Taylor @ I Heart Naptime
Thank you for the positive feedback, Glenda. It is always helpful to collect recipes ahead of the actual holiday :)
Greta
Wow, this scalloped potatoes came out super delicious! My family came over and they LOVED it! Thanks for this recipe!
Sunnie @ I Heart Naptime
I am so glad to hear that you and your family love this recipe. Thanks for sharing, Greta!
Shannon
Hi, I need to make this for a birthday party this weekend. Guest count is estimated at 50-55 people. How do you suggest I increase the recipe?
Jamielyn Nye
I would double or triple (assuming there’s other side dishes and they’ll just be having a little) the recipe and bake in 2 pans.
Shannon
Thank you!
Staci
This is the best cheesy scalloped potato recipe. My husband always asks me to make it . Soooo good
I Heart Naptime
I’m so happy to hear it’s a favorite at your house, Staci! :)
Michelle
Can I make this ahead of time even with the sauce on top and pop it in the oven the next day? Tomorrow is Mother’s Day and I would love to make this today and then pop it in the oven tomorrow morning an hour before we head out or so
I Heart Naptime
Sure! You’ll still want to bake them first if making ahead of time, however you’ll cut the baking time in half. I’ll typically cover with foil and bake them for about 30 minutes. Then I’ll remove from the oven and let them cool. Once cooled, I’ll refrigerate overnight. When ready to serve the next day, remove from the fridge and let sit at room temp for 30 minutes. Then bake uncovered for about 20 to 30 minutes, until the cream sauce has thickened and the cheese is golden and bubbly.
Jenn
Can I use the potatoes in the bag in the cold section that are with the hashbrowns, not frozen but with the cold items?
I Heart Naptime
Hi Jenn, I haven’t tried using that type of potatoes for this recipe, however I always use those when making these cheesy potatoes: https://www.iheartnaptime.net/recipe-for-cheesy-potatoes/
Maryann
This recipe is one of the better ones, and very close to my regular recipe, except, I use 1 1/2 cups whole milk and 1/2 cup of sour cream. Excellent either way. Thank you!
I Heart Naptime
Yay, so happy to hear you enjoyed it Maryann :)
Natalie
That was delicious. Easy to make and my whole family loved it. This recipe is a keeper. Thanks!
Katherine
These are the perfect scalloped potatoes! Delicious.
Sharon
Great recipe that’s easy & yummy! Be.tter than others that I’ve tried
I Heart Naptime
I’m so glad you loved it, Sharon! Thanks for your comment :)
Joy Ledbetter
We love this recipe! I made it with canned potatoes. It was gifted to us and I thought to experiment. It turned out amazing!
Jamielyn Nye
I’m so happy to hear it turned out amazing!
Robert Hartle
I have made this recipe twice. I combined ham with the potatoes both times. I found that if you add something like ham, you can give just a small pinch of salt. The flavor was great. I also used different cheeses each time. It tasted great each time. I let it rest for 10 minutes after I got done cooking it.
Jamielyn Nye
I’m so glad you enjoyed it! Thanks for your comment Robert.
Kelli Bornhorst
This recipe is fantastic! A definite crowd pleaser.
Raquel
I made this last night to practice for Thanksgiving and it was AMAZING! I put diced/cubed ham in the middle layer and it was SO GOOD! This is definitely a MUST HAVE for Thanksgiving!!! YUM!
Beth McCarthy
easy to make delicious just what I was looking for!
Jamielyn Nye
I’m so glad you enjoyed it!
Loni
I made this for Easter this year and it was so good! The cheesey sauce was so delicious and melted perfectly on the potatoes! I plan on making it again next year!
Andrea
Hi, What else can i use if i don’t have flour?

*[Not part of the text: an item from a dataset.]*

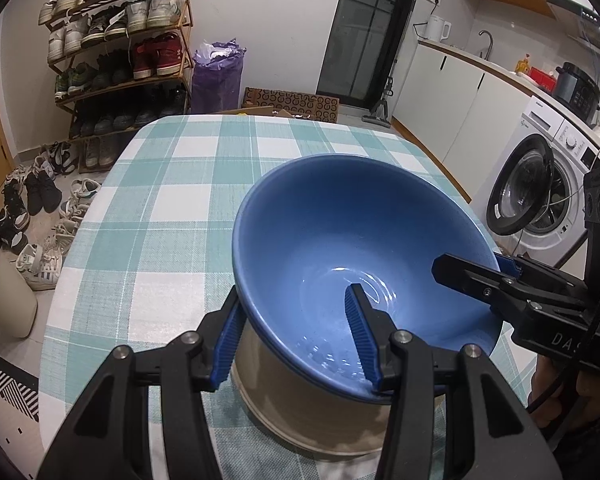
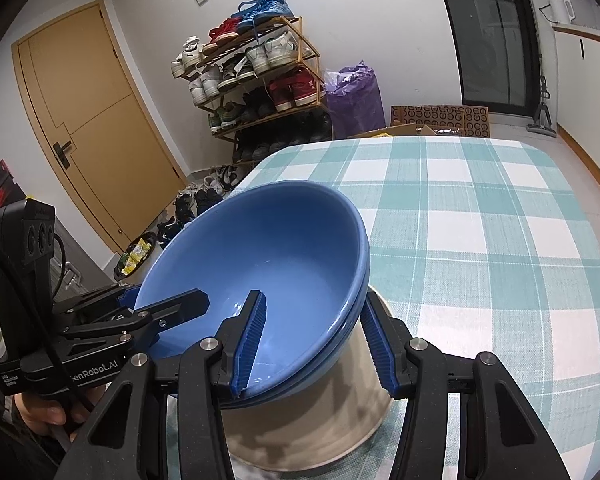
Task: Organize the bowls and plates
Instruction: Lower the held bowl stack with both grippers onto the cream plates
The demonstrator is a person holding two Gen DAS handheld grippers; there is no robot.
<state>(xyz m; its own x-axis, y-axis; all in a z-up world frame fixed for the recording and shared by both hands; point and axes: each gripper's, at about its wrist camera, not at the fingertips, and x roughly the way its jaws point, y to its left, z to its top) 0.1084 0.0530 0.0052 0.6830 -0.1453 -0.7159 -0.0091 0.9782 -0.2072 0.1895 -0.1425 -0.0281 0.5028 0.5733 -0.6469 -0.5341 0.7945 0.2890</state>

Or can i just not add it? Will it taste different or come out different?
Jamielyn Nye
Hi Andrea! The flour is needed to make a roux as a thickener. You could try using 1.5 Tb of corn starch instead of the flour!
Gillian Clewes Wilder
We were camping and I was making scalp potatoes and discovered I didn’t have flour so hubby suggested I use some pancake mix. I used buttermilk and I got comments like those are the best I’ve ever tasted. I have to admit they were delicious.
Sarah @IHeartNaptime
So glad you could make it work for you!